* EXERCISE DESCRIPTION *
From the entries below, retype only the lines from the one with "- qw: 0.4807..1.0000" through the one with "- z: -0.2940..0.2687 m", exactly as written.
(Beginning of SOURCE RECORDS)
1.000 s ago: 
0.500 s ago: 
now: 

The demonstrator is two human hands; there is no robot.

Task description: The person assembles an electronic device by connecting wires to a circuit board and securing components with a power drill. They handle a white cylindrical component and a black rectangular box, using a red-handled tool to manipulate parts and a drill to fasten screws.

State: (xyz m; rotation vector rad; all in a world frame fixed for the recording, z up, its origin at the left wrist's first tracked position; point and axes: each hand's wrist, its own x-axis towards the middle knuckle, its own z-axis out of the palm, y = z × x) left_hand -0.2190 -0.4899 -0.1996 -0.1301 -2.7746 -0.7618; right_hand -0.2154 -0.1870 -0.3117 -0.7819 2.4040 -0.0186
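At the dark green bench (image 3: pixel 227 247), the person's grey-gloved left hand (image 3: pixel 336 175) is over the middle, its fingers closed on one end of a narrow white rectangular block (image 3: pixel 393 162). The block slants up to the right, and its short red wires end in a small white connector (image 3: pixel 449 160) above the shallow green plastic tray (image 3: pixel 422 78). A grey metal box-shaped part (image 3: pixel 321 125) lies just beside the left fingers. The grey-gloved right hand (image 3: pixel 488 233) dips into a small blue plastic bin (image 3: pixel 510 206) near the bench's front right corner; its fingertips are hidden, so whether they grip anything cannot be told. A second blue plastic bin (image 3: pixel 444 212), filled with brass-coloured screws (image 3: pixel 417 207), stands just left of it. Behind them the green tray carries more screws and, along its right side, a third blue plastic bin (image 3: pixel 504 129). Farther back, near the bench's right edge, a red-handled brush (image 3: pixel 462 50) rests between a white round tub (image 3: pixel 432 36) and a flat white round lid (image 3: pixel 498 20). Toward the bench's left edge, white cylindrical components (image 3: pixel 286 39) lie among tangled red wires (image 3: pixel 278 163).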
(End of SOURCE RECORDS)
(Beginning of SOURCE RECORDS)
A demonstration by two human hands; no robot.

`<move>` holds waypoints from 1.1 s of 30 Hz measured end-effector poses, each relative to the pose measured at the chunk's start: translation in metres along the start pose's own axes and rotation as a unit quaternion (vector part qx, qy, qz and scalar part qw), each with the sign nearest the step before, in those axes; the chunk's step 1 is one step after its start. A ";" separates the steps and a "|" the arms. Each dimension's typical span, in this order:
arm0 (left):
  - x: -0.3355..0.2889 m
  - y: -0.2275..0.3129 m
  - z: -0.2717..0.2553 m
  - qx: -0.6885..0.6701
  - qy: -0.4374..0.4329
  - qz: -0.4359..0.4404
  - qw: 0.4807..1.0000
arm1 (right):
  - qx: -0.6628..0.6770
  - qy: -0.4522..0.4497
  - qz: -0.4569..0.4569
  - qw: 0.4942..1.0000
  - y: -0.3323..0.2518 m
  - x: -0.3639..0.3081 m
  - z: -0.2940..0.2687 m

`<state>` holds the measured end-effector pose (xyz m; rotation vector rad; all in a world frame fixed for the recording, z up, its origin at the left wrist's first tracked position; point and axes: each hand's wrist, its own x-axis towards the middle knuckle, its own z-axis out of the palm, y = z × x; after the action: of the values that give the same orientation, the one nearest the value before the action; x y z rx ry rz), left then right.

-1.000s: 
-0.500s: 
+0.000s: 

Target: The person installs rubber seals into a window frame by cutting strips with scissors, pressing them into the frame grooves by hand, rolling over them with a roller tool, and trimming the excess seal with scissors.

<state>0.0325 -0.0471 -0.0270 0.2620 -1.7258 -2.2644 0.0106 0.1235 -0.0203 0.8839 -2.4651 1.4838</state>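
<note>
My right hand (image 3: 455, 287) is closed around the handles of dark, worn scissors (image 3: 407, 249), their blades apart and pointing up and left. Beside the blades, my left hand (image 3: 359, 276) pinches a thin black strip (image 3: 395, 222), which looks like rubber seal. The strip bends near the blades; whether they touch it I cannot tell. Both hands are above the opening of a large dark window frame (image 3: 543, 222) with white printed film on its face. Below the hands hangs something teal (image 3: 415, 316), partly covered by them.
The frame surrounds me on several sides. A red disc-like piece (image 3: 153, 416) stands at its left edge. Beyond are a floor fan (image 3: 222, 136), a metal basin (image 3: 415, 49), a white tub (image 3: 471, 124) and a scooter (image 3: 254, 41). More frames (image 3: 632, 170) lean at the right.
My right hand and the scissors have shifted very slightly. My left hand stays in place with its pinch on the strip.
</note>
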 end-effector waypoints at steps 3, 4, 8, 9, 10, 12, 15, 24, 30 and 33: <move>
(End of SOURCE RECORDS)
* ANSWER TO THIS EXERCISE *
  - qw: 0.4807..1.0000
arm1 (right):
  - qx: -0.6628..0.6770
  - qy: -0.4522..0.4497
  - qz: -0.4569..0.4569
  - qw: 0.4942..1.0000
  - y: -0.3323..0.2518 m
  - x: -0.3639..0.3081 m
  - z: -0.2940..0.2687 m

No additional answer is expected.